Dr. Graves has passed to his reward, and the Mary Sharpe is no more, but many are the daughters, now mothers and grandmothers, who bless the memory of their alma mater and revere the name of the long-time president of their beloved institution. One of the first two graduates (1853) from this historic school, Mrs. Wiley S. Embry (nee Miss Nannie Meredith), of Winchester, is still living, well preserved in body and mind. She was neighbor to Dr. Graves, and it is gratifying to know that she was able to minister to him in his extreme old age.

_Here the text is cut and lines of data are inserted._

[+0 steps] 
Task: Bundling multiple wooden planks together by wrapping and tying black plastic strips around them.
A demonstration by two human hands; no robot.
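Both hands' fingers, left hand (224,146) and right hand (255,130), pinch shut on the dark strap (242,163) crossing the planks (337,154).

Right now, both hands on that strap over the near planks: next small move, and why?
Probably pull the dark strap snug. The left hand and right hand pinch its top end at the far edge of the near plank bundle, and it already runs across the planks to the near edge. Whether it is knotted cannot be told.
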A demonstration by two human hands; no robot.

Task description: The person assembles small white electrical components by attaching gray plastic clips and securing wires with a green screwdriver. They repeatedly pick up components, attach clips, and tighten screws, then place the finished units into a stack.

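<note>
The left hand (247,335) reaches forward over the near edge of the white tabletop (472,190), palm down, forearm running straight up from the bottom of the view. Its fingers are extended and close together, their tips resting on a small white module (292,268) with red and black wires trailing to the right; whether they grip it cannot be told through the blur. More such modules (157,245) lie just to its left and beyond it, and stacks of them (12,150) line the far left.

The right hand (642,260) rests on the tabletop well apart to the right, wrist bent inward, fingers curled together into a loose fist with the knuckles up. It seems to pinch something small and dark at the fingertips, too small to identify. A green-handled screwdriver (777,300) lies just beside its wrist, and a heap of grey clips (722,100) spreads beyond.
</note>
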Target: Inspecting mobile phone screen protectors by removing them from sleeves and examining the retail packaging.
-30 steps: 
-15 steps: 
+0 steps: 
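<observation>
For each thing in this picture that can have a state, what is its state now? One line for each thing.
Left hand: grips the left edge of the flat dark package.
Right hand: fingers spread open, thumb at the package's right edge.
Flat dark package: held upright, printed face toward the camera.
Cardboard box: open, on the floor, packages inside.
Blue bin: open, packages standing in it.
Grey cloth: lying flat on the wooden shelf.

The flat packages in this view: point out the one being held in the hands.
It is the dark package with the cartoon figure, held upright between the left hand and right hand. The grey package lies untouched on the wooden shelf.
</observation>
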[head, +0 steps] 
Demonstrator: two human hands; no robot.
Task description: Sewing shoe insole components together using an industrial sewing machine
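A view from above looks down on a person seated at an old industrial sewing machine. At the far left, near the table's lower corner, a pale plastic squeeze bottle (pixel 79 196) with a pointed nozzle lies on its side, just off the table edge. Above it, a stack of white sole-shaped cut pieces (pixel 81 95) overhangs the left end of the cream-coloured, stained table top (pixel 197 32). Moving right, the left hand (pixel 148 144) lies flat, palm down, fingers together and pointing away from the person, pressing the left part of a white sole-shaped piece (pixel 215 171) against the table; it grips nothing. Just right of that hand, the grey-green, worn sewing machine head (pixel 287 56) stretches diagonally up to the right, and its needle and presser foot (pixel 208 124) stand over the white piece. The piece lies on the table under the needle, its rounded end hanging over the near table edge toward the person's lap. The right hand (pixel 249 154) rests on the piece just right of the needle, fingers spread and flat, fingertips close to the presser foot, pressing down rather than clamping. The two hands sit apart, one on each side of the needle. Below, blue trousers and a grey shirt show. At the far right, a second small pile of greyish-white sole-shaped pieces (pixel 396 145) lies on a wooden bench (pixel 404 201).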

Tennessee College, Murfreesboro, might be considered the daughter of Mary Sharpe. It was founded to take the place and do the work of that institution. It has only come to pass that the fountain of learning "lost in one place" has broken out "in freshness in another place," while Murfreesboro has the same Middle Tennessee "Grecian skies," the same religious "traditions," educational "ideals" and "inspirational" surroundings that Winchester had in the olden time. So that, if we may not say that the mantle of a great college president has fallen upon his duly elected successor in office, we may at least be sure that the spirit of Dr. Graves and of the Mary Sharpe College "goes marching on" in the spirit and work of the Burnett brothers and Tennessee College. Cherish and nourish it-give it ample endowment, and it will live; with a generous endowment the Mary Sharpe, most probably, would not have died.


Burnett, J .J.  Sketches of  Tennessee's Pioneer Baptist Preachers.  Nashville, Tenn.:  Press of Marshall & Bruce Company, 1919.